Look for "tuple" in each line of the records, and copy the lines that have it.

─── DATASET RECORDS ───

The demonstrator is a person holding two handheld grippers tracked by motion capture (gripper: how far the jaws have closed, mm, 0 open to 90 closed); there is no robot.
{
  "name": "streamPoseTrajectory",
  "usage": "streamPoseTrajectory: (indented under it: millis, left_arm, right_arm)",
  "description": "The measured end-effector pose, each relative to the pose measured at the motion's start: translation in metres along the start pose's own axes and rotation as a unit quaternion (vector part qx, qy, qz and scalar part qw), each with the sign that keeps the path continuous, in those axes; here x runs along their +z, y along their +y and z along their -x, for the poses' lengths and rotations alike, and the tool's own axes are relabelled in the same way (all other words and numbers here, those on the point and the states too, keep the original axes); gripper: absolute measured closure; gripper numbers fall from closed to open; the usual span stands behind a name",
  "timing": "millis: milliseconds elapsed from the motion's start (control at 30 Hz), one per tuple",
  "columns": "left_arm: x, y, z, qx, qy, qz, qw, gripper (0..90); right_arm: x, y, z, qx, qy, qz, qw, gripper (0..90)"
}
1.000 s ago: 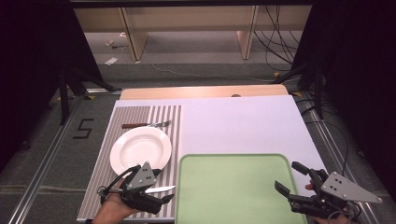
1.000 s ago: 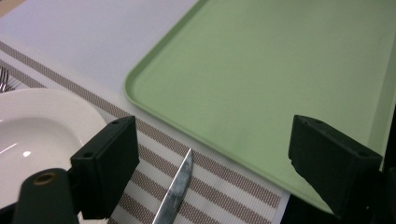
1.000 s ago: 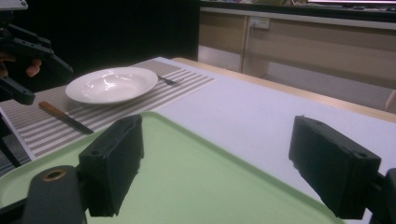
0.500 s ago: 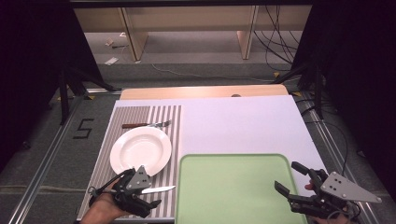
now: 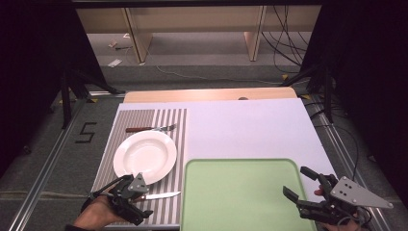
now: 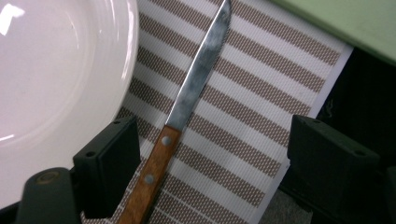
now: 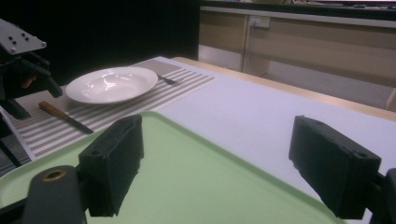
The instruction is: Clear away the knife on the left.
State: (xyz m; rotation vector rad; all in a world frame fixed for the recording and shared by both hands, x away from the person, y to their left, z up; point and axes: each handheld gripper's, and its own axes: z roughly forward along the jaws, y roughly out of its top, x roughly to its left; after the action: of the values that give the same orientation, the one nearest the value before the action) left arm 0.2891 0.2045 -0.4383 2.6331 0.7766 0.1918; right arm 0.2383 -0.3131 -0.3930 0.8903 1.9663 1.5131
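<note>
A wooden-handled knife (image 5: 161, 195) (image 6: 187, 102) lies flat on the striped placemat (image 5: 166, 120), just in front of a white plate (image 5: 145, 156) (image 6: 56, 70). My left gripper (image 5: 137, 199) (image 6: 210, 158) stands open around the handle end, which lies close to its left jaw; neither jaw presses on it. A fork (image 5: 150, 128) lies behind the plate. My right gripper (image 5: 299, 183) (image 7: 219, 158) hovers open and empty over the near right corner of the green tray (image 5: 240, 192) (image 7: 196, 182). The right gripper view also takes in the plate (image 7: 112, 84) and knife (image 7: 65, 116).
The placemat's near edge (image 6: 303, 116) ends right by my left gripper, with dark floor beyond. White tabletop (image 5: 245, 130) stretches behind the tray to a wooden strip (image 5: 207, 95) at the far edge. Dark curtains and stands flank the table.
My left gripper has drawn back to the left and toward the person, off the knife. The knife stays put on the mat. The right gripper has hardly moved.
</note>
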Motion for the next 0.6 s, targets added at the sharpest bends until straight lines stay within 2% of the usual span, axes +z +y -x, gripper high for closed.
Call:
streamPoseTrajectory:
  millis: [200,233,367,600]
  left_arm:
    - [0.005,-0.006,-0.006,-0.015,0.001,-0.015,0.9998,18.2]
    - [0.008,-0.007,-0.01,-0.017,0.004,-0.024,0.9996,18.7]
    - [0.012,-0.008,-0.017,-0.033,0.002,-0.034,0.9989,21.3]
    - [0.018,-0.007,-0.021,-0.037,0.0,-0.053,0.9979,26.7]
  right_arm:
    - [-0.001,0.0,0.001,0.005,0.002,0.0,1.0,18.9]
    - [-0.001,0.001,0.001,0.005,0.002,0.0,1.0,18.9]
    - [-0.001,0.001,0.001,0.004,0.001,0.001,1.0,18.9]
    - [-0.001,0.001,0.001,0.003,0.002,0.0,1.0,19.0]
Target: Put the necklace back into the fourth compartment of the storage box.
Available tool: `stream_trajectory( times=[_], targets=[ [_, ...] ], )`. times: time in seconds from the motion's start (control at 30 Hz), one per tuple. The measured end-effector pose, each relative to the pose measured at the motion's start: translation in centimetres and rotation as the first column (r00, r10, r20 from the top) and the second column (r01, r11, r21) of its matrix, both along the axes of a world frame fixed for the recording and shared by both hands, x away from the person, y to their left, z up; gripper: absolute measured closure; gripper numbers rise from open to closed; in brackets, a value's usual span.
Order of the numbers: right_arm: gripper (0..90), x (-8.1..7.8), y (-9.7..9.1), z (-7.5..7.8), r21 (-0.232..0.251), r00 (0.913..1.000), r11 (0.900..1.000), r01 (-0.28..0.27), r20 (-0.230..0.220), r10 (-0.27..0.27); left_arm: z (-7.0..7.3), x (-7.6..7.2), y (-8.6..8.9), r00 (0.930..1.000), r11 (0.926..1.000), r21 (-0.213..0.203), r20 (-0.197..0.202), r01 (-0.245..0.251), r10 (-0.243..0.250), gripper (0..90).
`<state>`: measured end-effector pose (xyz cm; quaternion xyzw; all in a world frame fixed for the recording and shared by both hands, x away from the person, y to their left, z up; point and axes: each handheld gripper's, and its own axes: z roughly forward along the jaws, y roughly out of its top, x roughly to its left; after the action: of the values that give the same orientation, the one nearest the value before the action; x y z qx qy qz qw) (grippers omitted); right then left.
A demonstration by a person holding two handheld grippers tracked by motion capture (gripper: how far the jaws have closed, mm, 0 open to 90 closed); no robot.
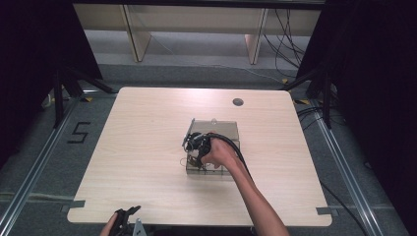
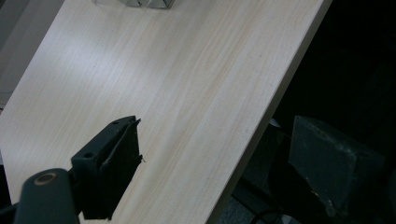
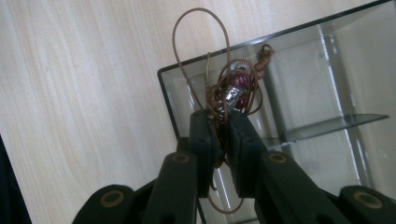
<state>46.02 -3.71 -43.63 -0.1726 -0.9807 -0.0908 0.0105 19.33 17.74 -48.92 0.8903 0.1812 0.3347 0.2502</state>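
A clear acrylic box (image 1: 215,129) with inner dividers is sitting just right of centre in the high view, blocking passage there. Bare tabletop (image 1: 137,147) is lying open across the frame's left, top and right, offering room all around it.

cord (image 3: 201,51) brown | bead (image 3: 240,80) dark red | box (image 3: 299,65) clear, smoky | jaws black | table (image 1: 147,147) pale wood grain

One clear divided box (image 1: 227,129), one brown cord necklace (image 3: 219,93), one wooden table (image 1: 147,147), two grippers (image 1: 196,145)
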Motion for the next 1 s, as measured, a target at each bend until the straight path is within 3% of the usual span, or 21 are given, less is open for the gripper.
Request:
stream_trajectory(
  times=[0.03, 0.2, 0.23, 0.3, 0.6, 0.63, 0.77, 0.83, 0.93, 0.97, 1.0],
  targets=[
    [81.7, 0.3, 0.1, -0.3, 0.007, 0.9996, 0.9996, -0.028, -0.006, 0.028, 0.0, 0.0, 0.0, 1.0000, 1.0000, -0.003, -0.001, -0.002, 0.002, 15.8],
    [78.1, 0.4, 0.2, -0.7, 0.007, 0.9989, 0.9991, -0.041, -0.023, 0.041, 0.1, 0.0, 0.1, 1.0000, 1.0000, 0.004, -0.008, -0.001, 0.001, 15.8],
    [73.9, 0.5, 0.1, -0.7, 0.025, 0.9998, 0.9996, -0.015, -0.013, 0.016, 0.0, 0.0, 0.0, 0.9999, 0.9999, -0.004, 0.012, -0.010, 0.010, 15.8],
    [69.9, 0.7, -0.1, -0.6, 0.040, 0.9997, 0.9992, 0.004, -0.026, -0.002, 0.0, 0.0, 0.0, 0.9999, 0.9999, -0.007, 0.009, -0.010, 0.010, 15.8],
    [66.4, 1.1, -1.2, 0.6, 0.076, 0.9986, 0.9960, 0.048, 0.015, -0.050, 0.1, 0.0, 0.1, 1.0000, 1.0000, -0.010, 0.000, -0.002, 0.002, 15.8],
    [65.8, 1.0, -1.5, 1.0, 0.073, 0.9972, 0.9947, 0.073, 0.013, -0.074, 0.0, 0.0, 0.1, 0.9998, 0.9999, -0.006, 0.010, -0.015, 0.015, 15.8],
    [65.0, 1.2, -2.1, 1.3, 0.091, 0.9972, 0.9935, 0.069, 0.024, -0.071, 0.0, 0.2, 0.2, 0.9999, 1.0000, -0.006, -0.016, -0.005, 0.005, 15.8],
    [64.9, 1.2, -2.2, 1.4, 0.089, 0.9962, 0.9927, 0.082, 0.024, -0.084, 0.0, 0.1, 0.1, 0.9999, 0.9999, -0.006, -0.006, -0.011, 0.010, 15.8],
    [64.1, 1.1, -2.6, 1.9, 0.093, 0.9953, 0.9917, 0.089, 0.030, -0.093, 0.1, 0.1, 0.2, 1.0000, 0.9997, 0.025, -0.001, -0.003, 0.003, 15.8],
    [63.6, 0.9, -2.9, 2.1, 0.106, 0.9941, 0.9896, 0.097, 0.038, -0.102, -0.1, 0.1, 0.1, 0.9999, 0.9999, -0.010, -0.012, -0.008, 0.008, 15.8],
    [63.4, 1.0, -3.0, 2.2, 0.112, 0.9944, 0.9894, 0.092, 0.041, -0.097, -0.1, 0.1, 0.1, 0.9999, 1.0000, -0.005, -0.014, -0.007, 0.007, 15.8]
  ],
)
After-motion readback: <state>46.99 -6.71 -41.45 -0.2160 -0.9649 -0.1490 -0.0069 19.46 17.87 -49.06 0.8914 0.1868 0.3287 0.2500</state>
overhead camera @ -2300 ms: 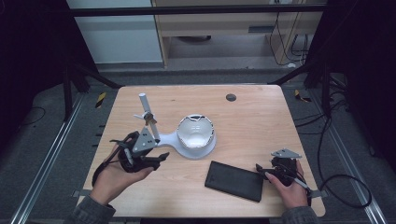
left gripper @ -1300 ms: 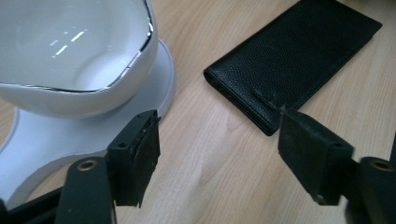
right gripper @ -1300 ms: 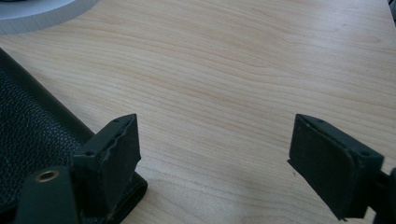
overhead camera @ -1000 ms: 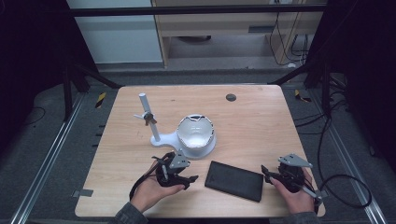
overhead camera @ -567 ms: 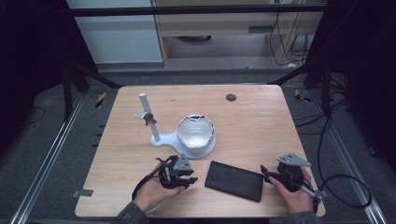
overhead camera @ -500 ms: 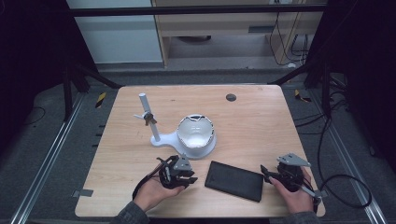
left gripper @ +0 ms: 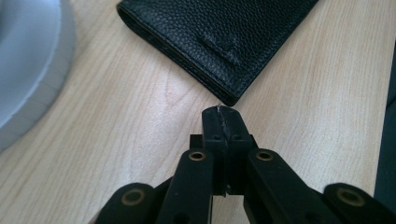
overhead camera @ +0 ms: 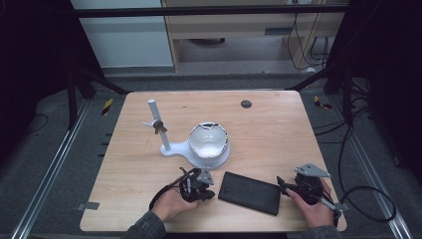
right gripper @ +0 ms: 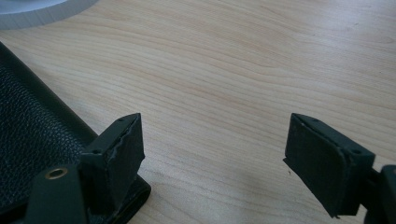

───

▶ _SOLUTION FOR THIS PROBLEM_:
  "timing": "millis: milliseconds elapsed from the motion's start (control at 30 Hz), one per tuple",
Available tool: `stream_trajectory( times=[_], targets=[ [_, ...] ], )`. times: time in seconds from the motion's start (control at 30 Hz), one per tuple. The measured end-effector pose, each relative to the pose measured at the motion's start: translation in centimetres and rotation as the first column (r00, r10, r20 from the top) and the second column (r01, r11, r21) of its matrix, both along the axes of a world frame fixed for the recording and shared by both hands, x away from the person, y to their left, z up; gripper: absolute measured closure; gripper numbers rise from open to closed; in brackets, a value's usual span.

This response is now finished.